Quanto a Draghi, ha ripreso un’iniziativa che era stata lanciata anche da Giuseppe Conte, ed è riuscito là dove altri, nonostante tanto vano daffare, avevano fallito, inserendo l’Italia nel gruppo di testa dei paesi europei. In un’epoca che avvicina (quasi pericolosamente, dato lo stato dei conti pubblici italiani) la fine della bonaccia pandemica con relativa sospensione del patto di Stabilità, il rafforzamento di un’intesa con la Francia è quello che ci voleva.
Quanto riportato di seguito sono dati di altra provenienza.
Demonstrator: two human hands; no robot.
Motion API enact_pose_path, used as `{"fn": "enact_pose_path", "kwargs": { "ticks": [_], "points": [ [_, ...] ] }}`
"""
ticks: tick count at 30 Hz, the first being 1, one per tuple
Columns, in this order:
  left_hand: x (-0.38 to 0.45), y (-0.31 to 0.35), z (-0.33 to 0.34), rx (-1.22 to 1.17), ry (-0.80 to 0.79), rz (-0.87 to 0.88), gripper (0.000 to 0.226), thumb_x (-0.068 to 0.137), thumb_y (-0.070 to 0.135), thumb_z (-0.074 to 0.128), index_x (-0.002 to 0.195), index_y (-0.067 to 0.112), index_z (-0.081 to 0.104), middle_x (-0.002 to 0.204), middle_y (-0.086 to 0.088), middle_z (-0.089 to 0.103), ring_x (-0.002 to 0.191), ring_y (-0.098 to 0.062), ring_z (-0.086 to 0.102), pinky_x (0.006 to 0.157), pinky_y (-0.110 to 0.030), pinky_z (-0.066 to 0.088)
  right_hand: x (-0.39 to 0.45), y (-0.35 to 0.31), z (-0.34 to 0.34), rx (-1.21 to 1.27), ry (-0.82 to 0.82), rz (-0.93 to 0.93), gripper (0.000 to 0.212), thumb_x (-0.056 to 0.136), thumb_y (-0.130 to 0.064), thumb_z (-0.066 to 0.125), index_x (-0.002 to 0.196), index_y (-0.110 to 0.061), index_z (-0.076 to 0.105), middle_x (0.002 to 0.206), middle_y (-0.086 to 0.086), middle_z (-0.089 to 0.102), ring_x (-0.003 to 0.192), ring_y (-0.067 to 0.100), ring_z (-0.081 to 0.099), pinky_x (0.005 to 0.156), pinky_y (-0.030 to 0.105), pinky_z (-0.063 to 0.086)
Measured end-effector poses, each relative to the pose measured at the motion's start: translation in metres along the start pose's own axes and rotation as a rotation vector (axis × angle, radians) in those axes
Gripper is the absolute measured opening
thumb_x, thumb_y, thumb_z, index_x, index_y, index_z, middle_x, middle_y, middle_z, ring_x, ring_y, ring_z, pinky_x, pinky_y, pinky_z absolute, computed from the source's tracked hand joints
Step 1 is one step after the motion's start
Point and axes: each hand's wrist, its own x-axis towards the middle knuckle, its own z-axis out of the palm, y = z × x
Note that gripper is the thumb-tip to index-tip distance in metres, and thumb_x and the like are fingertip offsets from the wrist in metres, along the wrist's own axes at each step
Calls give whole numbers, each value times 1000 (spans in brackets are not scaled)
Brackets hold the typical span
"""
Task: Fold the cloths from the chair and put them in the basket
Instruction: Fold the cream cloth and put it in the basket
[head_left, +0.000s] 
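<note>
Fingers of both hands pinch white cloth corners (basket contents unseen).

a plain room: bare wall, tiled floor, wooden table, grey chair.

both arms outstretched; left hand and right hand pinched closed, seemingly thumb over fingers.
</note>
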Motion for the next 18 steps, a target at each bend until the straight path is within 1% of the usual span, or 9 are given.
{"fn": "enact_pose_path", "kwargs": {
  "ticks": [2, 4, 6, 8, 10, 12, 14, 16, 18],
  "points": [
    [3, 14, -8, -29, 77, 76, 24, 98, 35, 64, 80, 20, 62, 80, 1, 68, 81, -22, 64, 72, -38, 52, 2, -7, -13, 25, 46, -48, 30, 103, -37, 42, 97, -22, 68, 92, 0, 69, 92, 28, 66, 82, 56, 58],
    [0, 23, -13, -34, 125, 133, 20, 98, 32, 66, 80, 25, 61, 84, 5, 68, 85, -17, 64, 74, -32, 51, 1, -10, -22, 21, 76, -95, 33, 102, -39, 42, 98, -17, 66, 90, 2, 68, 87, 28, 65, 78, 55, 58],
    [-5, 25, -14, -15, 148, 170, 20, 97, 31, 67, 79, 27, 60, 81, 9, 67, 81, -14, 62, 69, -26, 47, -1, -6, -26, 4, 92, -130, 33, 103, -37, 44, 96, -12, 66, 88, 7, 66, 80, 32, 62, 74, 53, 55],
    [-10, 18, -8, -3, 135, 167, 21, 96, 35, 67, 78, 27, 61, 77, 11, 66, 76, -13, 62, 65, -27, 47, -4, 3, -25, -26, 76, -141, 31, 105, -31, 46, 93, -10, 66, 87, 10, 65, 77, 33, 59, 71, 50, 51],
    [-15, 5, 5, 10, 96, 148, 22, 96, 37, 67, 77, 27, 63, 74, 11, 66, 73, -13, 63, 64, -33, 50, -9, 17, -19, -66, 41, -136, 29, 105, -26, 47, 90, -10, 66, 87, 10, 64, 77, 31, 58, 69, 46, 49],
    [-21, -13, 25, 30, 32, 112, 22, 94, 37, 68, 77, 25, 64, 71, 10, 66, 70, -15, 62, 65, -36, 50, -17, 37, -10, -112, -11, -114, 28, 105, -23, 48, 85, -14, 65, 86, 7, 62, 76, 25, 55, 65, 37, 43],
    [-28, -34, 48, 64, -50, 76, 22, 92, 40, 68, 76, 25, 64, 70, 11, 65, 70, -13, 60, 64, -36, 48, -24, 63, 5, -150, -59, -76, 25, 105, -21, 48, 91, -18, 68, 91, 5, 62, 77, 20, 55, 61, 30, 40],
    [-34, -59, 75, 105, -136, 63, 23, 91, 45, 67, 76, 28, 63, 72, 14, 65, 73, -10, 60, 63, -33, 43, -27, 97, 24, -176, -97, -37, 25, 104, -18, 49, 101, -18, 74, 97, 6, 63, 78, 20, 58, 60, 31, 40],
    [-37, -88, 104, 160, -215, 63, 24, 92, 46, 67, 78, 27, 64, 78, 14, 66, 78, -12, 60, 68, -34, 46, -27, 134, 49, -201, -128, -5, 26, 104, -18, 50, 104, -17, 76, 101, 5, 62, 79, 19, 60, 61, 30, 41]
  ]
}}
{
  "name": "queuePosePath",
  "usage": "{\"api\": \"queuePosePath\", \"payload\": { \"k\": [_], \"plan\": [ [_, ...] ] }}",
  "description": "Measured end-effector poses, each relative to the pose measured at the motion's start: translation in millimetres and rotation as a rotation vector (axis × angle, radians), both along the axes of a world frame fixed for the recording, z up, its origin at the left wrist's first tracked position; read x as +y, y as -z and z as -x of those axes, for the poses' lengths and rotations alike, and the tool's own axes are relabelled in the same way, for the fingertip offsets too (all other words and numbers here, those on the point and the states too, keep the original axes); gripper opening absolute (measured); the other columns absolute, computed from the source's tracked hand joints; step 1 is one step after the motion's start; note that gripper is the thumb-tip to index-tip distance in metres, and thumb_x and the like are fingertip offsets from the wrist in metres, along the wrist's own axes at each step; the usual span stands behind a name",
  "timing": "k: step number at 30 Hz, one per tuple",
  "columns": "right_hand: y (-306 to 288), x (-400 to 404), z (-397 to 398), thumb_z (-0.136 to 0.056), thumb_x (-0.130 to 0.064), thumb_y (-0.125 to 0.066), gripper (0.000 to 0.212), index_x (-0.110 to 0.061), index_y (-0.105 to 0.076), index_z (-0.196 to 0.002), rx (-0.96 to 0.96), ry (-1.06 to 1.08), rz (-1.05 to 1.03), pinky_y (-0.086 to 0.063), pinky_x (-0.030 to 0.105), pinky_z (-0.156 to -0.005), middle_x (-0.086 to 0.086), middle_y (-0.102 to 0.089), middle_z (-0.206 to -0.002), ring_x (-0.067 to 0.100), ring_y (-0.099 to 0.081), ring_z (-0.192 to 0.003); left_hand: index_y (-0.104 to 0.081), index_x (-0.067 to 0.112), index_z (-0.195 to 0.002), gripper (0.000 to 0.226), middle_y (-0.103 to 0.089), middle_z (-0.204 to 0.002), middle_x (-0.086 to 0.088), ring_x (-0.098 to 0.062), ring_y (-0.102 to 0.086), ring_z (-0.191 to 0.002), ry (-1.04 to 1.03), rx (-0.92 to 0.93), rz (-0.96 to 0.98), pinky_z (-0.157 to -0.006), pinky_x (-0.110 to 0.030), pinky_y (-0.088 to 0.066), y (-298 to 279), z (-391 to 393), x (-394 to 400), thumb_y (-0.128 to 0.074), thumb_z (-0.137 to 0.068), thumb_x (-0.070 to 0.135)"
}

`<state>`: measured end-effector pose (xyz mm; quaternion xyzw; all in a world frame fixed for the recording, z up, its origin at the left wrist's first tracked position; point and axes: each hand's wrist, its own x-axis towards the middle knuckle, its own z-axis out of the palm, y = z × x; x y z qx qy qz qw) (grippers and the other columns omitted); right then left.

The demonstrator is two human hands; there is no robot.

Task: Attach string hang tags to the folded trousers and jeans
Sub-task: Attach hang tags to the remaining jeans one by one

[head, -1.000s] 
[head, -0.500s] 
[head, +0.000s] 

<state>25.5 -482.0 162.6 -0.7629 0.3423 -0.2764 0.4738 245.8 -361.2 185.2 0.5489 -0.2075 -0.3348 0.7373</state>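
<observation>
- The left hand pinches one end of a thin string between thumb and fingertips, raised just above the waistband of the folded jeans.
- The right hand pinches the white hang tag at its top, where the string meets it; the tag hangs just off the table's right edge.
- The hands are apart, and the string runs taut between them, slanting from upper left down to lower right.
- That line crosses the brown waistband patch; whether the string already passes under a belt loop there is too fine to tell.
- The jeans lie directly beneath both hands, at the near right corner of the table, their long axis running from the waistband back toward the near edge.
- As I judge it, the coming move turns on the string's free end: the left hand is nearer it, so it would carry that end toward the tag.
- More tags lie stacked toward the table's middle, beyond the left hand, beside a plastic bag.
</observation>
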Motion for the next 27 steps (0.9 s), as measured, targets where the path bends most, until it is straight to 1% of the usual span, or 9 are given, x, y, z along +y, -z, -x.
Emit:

Tuttavia, resta da vedere in quale misura il Trattato del Quirinale saprà realmente smuovere le acque in un processo di integrazione europea che dopo alcune svolte significative intraprese nelle prime fasi della pandemia, batte nuovamente il passo. Lo spirito dell’accordo non può escludere paesi come Germania o Spagna, senza i quali l’intesa di Roma rischia di rimanere una mossa di politica interna più che sullo scacchiere europeo. È bene rafforzare il concetto di “Sovranismo europeo”, declinato in parte con altre formule che sottolineano la dimensione degli interessi nazionali dell’Europa (dall’“Autonomia Strategica” allo stesso “Compasso Strategico”), ma per essere fattivi occorre avviare quantomeno delle cooperazioni rafforzate, con un nucleo di paesi che dia il via al processo e che lasci la porta aperta agli altri.
Occorrerebbe, tanto più dopo i rovesci in Afghanistan, la questione AUKUS, le difficoltà nell’Africa sub-saheliana, che Italia e Francia lanciassero una proposta di cooperazione per una difesa non solo maggiormente “coordinata” e con operazioni congiunte, ma effettivamente comune. Una difesa che inevitabilmente dovrà tenere conto di un ruolo protagonista della Francia - per la sua presenza diretta nel Pacifico, per la Force de Frappe, per una più operativa capacità di combattimento di alcune unità, per il seggio al Consiglio di Sicurezza.
Molti altri sono i nodi che Francia e Italia devono affrontare e possono sciogliere solo in sede europea, non bastando un’intesa bilaterale: con la creazione di Stellantis, con sede fiscale in Olanda, anche Parigi, come già era successo a Roma, perde la titolarità del suo principale gruppo automobilistico e un riordino delle politiche fiscali degli Stati membri UE è tema che non lascia indifferente il presidente Macron. Sull’immigrazione dal fronte Mediterraneo, l’Italia, dati alla mano, è stata ancora una volta lasciata da sola, anche dalla Francia, e si deve superare la politica della buona volontà individuale di qualche paese con un approccio più strutturale. Ma dall’energia all’economia circolare, sono numerosi i tavoli che Francia e Italia hanno interesse a promuovere in Europa con un approccio basato sul metodo comunitario.
Oggi la Commissione è pronta ad appoggiare delle auspicate “fughe in avanti” da parte di un numero ristretto di paesi membri – e non è detto che sarà sempre così. Le procedure legali per farlo ci sono. Sono in trattati diversi da quello del Quirinale, e ne sono in qualche modo il complemento. Non devono restare lettera morta, pena il rischio che anche le ottime intenzioni di queste ultime e autorevoli firme abbiano, in termini operativi, lo stesso esito.